== Prompt ==
For the material below, return exactly the lines starting at the line containing "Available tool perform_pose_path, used" and ending at the line containing "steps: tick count", both ends included, and no others.

== Data excerpt ==
↓
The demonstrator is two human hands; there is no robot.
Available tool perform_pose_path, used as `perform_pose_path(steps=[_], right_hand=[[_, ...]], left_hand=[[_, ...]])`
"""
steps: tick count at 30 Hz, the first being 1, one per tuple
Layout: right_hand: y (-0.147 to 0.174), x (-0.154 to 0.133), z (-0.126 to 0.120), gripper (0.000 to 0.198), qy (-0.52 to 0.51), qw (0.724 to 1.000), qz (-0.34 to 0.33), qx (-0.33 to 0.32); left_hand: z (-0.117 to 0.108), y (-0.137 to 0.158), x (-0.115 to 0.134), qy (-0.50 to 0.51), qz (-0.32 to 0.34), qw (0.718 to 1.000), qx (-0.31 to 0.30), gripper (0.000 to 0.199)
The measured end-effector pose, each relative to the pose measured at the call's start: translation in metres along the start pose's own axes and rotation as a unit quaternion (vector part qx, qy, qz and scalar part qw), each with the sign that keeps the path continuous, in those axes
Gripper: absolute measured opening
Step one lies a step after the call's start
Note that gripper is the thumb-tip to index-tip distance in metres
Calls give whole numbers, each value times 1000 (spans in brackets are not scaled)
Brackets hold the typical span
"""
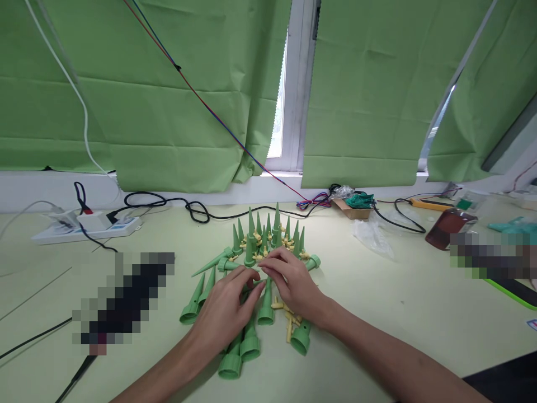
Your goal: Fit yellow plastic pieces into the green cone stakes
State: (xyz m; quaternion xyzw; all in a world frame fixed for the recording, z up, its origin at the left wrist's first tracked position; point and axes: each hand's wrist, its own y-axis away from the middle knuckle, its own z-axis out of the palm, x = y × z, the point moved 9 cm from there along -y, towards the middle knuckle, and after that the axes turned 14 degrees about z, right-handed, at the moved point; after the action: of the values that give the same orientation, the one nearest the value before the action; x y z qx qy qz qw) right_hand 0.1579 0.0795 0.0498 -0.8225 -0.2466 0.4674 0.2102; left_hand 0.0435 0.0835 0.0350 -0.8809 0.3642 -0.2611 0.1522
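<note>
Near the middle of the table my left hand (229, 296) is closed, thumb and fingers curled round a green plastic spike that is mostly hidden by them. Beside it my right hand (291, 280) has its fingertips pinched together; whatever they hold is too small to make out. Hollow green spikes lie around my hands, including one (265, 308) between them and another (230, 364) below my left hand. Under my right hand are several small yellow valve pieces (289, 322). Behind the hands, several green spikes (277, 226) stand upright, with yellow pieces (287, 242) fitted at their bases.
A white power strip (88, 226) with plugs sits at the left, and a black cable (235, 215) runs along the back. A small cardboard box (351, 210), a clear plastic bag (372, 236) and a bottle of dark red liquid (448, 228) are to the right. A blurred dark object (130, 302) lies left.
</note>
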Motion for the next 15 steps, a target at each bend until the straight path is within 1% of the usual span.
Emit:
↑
== Exercise answer ==
Available tool perform_pose_path, used as `perform_pose_path(steps=[_], right_hand=[[_, ...]], left_hand=[[_, ...]])`
"""
steps: tick count at 30 Hz, the first being 1, one per tuple

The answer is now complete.